Suite à ce jugement au 1er échelon pénal, les 4 justiciables ont fait appel devant la Cour d’Appel de Douai, leur droit le plus légitime. Cette audience judiciaire se tiendra les 14 et 15 décembre 2026.
En filigrane, Laurent Degallaix a déjà annoncé qu’il ferait un recours en cassation. C’est une juridiction d’exception afin de vérifier si toute la procédure judiciaire est conforme aux règles de Droit en vigueur. Attention, la Cour de cassation ne juge pas les faits une nouvelle fois. Ce n’est donc pas pas un 3ème niveau pénal de l’affaire. Vous comprenez de fait que tout va se jouer durant le procès en appel à Douai. Le délibéré du jugement en appel sera gravé dans le marbre sauf erreur de procédure. On peut envisager un rendu en janvier, voire février 2027. Enfin, on peut observer que la date choisie pour ce volet judiciaire en appel est assez rapide, voire très rapide.
La procédure administrative
Là, tout se complique, car le maire de Valenciennes a effectué deux recours devant le Tribunal administratif de Lille contre les arrêtés du Préfet du Nord (courant mai 2026) visant à mettre fin aux trois mandats de Laurent Degallaix (maire, Président de la CAVM et Conseiller départemental). Certes, ce n’est pas le premier à faire l’usage de ce recours de Droit. Par contre, est-il le premier à le faire et à détenir la signature de la ville centre d’une agglo, et de la présidence de celle-ci, c’est possible ?

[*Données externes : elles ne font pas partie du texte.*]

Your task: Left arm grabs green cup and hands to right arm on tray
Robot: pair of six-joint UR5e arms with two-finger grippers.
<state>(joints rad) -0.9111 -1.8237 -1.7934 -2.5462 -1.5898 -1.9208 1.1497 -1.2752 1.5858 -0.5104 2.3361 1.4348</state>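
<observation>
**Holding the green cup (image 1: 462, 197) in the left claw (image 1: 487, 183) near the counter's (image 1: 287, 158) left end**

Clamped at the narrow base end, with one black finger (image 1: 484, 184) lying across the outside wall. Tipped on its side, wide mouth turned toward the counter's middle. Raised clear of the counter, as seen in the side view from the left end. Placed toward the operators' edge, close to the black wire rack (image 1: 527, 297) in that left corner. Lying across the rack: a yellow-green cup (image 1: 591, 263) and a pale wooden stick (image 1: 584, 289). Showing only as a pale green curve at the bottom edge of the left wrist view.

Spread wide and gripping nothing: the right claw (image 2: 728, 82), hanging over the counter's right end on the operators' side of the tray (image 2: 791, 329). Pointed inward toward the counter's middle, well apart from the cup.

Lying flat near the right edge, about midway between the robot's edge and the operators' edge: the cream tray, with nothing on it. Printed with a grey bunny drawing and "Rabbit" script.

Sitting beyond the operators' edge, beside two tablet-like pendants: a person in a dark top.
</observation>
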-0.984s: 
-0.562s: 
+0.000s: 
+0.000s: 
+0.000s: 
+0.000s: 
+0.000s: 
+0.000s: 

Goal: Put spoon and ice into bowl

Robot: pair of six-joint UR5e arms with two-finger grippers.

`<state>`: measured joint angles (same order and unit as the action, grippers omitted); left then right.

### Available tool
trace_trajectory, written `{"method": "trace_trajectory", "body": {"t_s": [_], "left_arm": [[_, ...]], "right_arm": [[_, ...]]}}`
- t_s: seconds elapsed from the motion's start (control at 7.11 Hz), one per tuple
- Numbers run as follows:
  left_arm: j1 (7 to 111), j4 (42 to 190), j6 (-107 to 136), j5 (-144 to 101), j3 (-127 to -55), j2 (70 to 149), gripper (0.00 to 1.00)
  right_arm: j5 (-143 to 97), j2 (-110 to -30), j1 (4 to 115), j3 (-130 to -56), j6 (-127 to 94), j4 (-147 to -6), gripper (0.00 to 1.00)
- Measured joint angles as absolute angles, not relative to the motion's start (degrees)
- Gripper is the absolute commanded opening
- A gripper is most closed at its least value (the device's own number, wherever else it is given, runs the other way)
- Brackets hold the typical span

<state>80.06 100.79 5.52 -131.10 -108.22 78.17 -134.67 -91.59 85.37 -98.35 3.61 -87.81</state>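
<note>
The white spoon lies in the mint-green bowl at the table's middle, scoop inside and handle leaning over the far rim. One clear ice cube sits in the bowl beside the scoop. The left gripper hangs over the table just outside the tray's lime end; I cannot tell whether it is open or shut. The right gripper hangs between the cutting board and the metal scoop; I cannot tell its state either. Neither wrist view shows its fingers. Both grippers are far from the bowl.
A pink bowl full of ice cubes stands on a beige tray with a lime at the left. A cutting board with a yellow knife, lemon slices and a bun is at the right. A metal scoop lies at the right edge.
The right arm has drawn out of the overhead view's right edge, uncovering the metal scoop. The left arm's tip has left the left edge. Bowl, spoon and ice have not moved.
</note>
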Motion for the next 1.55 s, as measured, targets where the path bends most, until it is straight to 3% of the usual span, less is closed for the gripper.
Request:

Dans la foulée, cette procédure est suspensive et permet de fait à Laurent Degallaix de poursuivre ses mandats, et de percevoir les rémunérations associées, en toute légalité. Ensuite, le 03 juillet 2026, le Tribunal administratif de Lille rejette sans ménagement les 2 recours administratifs du maire de Valenciennes. Fin juillet ou début août, l’avocat de Laurent Degallaix a réalisé un nouveau recours administratif, suspensif comme en 1ère instance, mais cette fois devant le Conseil d’Etat, la plus haute étape administrative française. Cette instance a six mois, à compter des deux recours, pour se prononcer sur ces dossiers.
Si vous avez suivi, vous voyez un maillage dans les calendriers de ces deux procédures (judiciaires et administratives) ce qui perd un peu tous les lecteurs. Voici les hypothèses concrètes du calendrier à venir.
Hypothèse 1 : Jugement (administratif) du Conseil d’Etat avant les 14 et 15 décembre 2026 (judiciaire)
En l’espèce, le Conseil d’Etat se prononcerait pour ou contre les deux recours administratifs de Laurent Degallaix avant les 14 et 15 décembre 2026. En 1ère instance, le Tribunal administratif de Lille indique avec force que le Préfet exécute administrativement (le 06 mai 2026) une décision de justice pénale en 1ère instance (celle du 30 avril 2026).
Si le Conseil d’Etat confirme ces rejets avant l’appel judiciaire, Laurent Degallaix devrait se présenter à la Cour d’Appel de Douai (14 et 15 décembre 2026) sans aucun mandat puisque les arrêtés du Préfet seraient exécutoires à effet immédiat. Par contre, si le Conseil d’Etat infirme la décision du TA de Lille, le justiciable se présenterait avec tous ses mandats les 14 et 15 décembre 2026. Vous noterez que la différence est énorme… ! D’un côté, vous avez un citoyen ordinaire devant une juridiction pénale en appel et de l’autre un individu extraordinaire, maire de Valenciennes, Président de Valenciennes Métropole, et Conseiller départemental du Nord. Evidemment, cette situation sera évoquée, commentée, et analysée durant cette audience à la Cour d’Appel de Douai.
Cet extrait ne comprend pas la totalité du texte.